Exercise instructions ▸
Look in the material below for the line with "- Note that" and the line with "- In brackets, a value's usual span", then set down exactly those two lines and all lines between, nothing more.

-*-

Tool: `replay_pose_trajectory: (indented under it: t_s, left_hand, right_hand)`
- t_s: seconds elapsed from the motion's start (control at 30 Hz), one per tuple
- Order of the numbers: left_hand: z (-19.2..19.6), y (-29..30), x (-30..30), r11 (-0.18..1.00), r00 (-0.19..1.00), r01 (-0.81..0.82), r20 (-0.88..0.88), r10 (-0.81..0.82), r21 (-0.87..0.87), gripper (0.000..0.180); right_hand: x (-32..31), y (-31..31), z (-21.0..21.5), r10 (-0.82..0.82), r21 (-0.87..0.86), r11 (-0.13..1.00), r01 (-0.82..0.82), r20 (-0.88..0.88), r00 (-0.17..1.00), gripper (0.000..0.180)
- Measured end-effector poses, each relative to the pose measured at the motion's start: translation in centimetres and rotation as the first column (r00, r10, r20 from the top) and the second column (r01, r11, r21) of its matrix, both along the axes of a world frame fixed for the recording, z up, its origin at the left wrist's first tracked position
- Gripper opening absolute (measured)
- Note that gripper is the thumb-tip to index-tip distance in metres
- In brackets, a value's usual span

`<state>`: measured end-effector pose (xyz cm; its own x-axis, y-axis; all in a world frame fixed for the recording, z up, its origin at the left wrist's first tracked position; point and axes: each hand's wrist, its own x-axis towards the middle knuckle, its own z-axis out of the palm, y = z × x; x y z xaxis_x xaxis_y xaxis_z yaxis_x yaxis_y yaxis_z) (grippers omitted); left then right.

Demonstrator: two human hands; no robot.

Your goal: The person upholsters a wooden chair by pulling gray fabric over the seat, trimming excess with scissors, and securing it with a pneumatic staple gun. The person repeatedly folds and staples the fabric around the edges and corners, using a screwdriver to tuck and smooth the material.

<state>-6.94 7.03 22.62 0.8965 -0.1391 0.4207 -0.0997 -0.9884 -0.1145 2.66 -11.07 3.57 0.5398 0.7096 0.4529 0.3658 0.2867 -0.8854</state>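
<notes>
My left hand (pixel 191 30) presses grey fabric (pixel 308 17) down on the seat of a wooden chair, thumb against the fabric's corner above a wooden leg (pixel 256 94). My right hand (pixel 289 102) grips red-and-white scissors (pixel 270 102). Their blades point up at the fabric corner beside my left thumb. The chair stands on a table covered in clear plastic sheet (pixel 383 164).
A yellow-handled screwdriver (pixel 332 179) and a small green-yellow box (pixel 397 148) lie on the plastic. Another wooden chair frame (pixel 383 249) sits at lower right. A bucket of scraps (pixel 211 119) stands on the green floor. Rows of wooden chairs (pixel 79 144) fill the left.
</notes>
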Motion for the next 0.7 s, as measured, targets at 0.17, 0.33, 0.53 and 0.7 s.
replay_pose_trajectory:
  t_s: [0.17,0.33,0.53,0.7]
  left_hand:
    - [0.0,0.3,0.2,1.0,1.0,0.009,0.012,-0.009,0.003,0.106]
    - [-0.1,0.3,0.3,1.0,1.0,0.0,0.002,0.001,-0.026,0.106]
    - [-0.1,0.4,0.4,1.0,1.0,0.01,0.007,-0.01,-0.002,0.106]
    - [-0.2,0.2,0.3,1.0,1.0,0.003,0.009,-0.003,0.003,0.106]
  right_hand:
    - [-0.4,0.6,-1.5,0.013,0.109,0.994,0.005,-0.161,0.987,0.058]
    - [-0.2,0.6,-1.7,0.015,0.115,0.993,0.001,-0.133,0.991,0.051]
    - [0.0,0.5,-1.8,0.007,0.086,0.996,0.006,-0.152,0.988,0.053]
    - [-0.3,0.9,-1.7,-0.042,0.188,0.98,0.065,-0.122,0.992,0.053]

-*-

Response to this task ▸
- Note that gripper is the thumb-tip to index-tip distance in metres
- In brackets, a value's usual span

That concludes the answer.